Robustness Testing & Monte Carlo Simulation¶
Monte Carlo simulation and robustness testing validate strategy performance by testing sensitivity to trade sequencing, price noise, and parameter variations. These tools help distinguish skill from luck and detect overfitting.
Overview¶
Purpose: Validate that strategy performance is not due to: - Lucky trade sequencing (Monte Carlo permutation) - Overfitting to specific price patterns (noise infusion) - Parameter instability (sensitivity analysis)
When to Use: - ✅ After optimization to validate results - ✅ Before deploying strategies to production - ✅ When comparing multiple strategies - ✅ As part of walk-forward validation workflow
Key Concepts: - Monte Carlo Permutation: Shuffle trade order to test if performance persists - Noise Infusion: Add synthetic noise to prices to test generalization - Sensitivity Analysis: Vary parameters to identify stable regions - Statistical Significance: P-values and confidence intervals
Quick Start¶
Monte Carlo Permutation Test¶
Tests if strategy performance is due to skill or lucky trade sequencing:
from decimal import Decimal
from rustybt.optimization.monte_carlo import MonteCarloSimulator
import polars as pl
# After running backtest, extract trades
trades = result.transactions # DataFrame with columns: ['timestamp', 'return', 'pnl']

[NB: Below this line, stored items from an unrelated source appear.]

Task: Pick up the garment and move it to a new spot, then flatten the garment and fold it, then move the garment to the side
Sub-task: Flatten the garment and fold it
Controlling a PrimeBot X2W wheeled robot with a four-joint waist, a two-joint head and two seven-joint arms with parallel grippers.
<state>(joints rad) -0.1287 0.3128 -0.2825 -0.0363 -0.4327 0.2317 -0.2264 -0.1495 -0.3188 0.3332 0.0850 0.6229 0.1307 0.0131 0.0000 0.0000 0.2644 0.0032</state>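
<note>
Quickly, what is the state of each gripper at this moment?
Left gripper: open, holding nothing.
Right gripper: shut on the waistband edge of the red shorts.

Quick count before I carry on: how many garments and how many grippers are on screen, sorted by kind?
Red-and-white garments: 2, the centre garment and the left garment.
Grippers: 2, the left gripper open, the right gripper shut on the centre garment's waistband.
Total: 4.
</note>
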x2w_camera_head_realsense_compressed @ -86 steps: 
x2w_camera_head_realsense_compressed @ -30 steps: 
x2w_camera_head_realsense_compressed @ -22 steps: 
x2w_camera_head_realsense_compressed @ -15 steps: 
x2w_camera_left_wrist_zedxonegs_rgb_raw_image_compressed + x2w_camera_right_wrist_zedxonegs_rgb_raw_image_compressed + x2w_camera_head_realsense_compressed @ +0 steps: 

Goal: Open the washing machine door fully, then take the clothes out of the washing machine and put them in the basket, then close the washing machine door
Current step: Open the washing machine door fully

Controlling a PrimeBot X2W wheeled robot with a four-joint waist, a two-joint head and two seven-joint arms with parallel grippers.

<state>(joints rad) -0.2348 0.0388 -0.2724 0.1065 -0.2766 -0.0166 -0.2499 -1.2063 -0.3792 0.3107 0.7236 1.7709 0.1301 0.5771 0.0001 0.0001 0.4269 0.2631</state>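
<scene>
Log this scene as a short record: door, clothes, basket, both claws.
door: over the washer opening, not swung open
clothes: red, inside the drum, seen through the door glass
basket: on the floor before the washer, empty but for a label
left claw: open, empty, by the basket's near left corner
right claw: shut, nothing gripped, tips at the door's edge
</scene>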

# Monte Carlo simulation - shuffle trades 1000 times
mc = MonteCarloSimulator(
n_simulations=1000,
method='permutation', # or 'bootstrap'
seed=42,
confidence_level=0.95
)
mc_results = mc.run(
trades=trades,
observed_metrics={
'sharpe_ratio': result.sharpe_ratio,
'total_return': result.total_return,
'max_drawdown': result.max_drawdown
},
initial_capital=Decimal("100000")
)
# Check if strategy is robust
print(mc_results.get_summary('sharpe_ratio'))
if mc_results.is_significant['sharpe_ratio'] and mc_results.is_robust['sharpe_ratio']:
print("✅ Strategy is statistically robust!")
print(f"P-value: {mc_results.p_values['sharpe_ratio']}")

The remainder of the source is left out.